Noch hat das Coronavirus die Welt fest im Griff. Nachdem die Delta-Variante gezeigt hat, dass es immer noch schlimmer kommen kann, hat Omikron mit seiner rasanten Ausbreitungsgeschwindigkeit alle geschockt. Aber diesmal waren wir besser vorbereitet. Im Gegensatz zu einigen Nachbarländern hatte Deutschland das Schutzschild noch nicht so weit heruntergelassen und in relativ hoher Geschwindigkeit geboostert. Natürlich wäre es schön gewesen, früher und schneller zu boostern. Dennoch kann mit einem gewissen Stolz auf die vielen Impfungen geblickt werden, die an den Adventswochenenden und selbst an den Feiertagen durchgeführt wurden. Dadurch blieb die Pandemie weiterhin eine Pandemie der Ungeimpften, wenn nicht die 7-Tages-Inzidenz, sondern die Belegung der Intensivbetten berücksichtigt wird. Im Moment sieht es so aus, als könnten Impfung und Omikron im Duett dafür sorgen, eine ausreichende Herdenimmunität zu entwickeln, um für die nächste Variante, die sicher kommen wird, gewappnet zu sein.

Die 7-Tage-Inzidenz steigt immer noch auf bislang ungeahnte Höhen, doch die Situation auf den Intensivstationen entspannt sich langsam, weil zwar viele Menschen infiziert werden, aber nur wenige so schwer erkranken, dass sie intensivmedizinisch versorgt werden müssen. Ausgerechnet aus einem Bundesland mit unterdurchschnittlicher Impfquote werden nun Fenster und Türen in der „COVID-Wand“ entdeckt. Noch ist es aber wohl besser, nicht in einen Überbieterwettbewerb der Lockerungen einzutreten. Voreilige seien an eine Auswertung des Kieler Instituts für Weltwirtschaft (IfW) erinnert, wonach Populisten in der Corona-Pandemie die eindeutig schlechteren Krisenmanager sind. Die Übersterblichkeit war in den entsprechenden Ländern doppelt so hoch wie in nicht populistisch regierten Staaten.

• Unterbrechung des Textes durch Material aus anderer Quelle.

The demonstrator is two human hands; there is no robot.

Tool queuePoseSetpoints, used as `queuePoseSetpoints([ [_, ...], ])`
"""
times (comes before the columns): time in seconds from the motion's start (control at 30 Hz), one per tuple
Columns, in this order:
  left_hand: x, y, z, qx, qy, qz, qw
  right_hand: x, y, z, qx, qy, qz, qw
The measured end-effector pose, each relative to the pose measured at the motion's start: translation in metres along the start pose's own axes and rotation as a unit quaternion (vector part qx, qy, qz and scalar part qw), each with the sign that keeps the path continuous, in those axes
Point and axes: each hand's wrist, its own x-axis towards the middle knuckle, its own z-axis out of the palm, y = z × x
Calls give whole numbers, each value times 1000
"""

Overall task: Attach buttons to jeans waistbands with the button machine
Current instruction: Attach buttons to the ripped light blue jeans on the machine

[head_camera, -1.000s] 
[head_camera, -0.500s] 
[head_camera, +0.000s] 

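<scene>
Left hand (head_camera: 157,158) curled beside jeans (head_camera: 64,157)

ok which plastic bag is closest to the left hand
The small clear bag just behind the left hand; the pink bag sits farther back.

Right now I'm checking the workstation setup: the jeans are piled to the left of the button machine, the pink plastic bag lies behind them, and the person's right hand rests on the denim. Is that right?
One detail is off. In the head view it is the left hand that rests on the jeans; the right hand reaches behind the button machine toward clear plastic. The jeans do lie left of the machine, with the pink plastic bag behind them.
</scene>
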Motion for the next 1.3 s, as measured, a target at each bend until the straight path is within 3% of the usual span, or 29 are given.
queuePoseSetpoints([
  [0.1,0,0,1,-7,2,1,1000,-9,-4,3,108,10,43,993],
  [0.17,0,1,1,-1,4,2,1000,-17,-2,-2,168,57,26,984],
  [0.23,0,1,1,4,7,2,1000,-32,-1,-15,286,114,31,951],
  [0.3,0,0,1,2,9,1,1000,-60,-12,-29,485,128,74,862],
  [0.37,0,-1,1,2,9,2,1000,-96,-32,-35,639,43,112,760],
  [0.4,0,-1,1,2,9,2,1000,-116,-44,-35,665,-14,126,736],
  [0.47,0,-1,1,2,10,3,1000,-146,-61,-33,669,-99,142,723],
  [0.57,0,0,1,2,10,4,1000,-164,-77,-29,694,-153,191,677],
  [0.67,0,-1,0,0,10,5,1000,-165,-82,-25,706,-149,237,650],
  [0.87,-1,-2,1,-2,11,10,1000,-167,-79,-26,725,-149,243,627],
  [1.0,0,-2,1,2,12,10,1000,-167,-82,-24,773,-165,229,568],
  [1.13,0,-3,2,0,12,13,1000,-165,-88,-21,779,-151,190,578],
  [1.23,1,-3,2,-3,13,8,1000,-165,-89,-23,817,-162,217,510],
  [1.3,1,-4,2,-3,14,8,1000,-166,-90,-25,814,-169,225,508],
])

Die Dänen – nicht populistisch regiert – haben bereits Lockerungen eingeführt, aber sie weisen auch eine bessere Impfquote und bessere epidemiologische Daten zur Feinsteuerung auf. So gibt es in Däne­mark ein Register für alle PCR-Tests, das für Forschungszwecke mit Daten aus anderen Registern verknüpft werden kann. Davon ist Deutschland noch weit entfernt. Hierzulande wird darüber diskutiert, was eine Impfpflicht ohne Impfregister wert ist. Die Probleme bei der Errichtung eines Impfregisters lassen die Einführung einer allgemeinen Impfpflicht als titanische Aufgabe erscheinen, bei der die Frage erlaubt sein muss, ob die Diskussion über die Impfpflicht vielleicht wichtiger war als die Impfpflicht selbst. Wer sich demnächst impfen lassen muss, kann sich auch jetzt schon freiwillig impfen lassen, so der erhoffte Effekt der drohenden Impfpflicht. Die Größe dieses Effekts kann leider nicht bemessen werden, da Deutschland kein registerfreundliches Land ist. Allerdings war der Effekt nicht groß, da die Anzahl der Neuimpfungen in den vergangenen Monaten enttäuschend gering war.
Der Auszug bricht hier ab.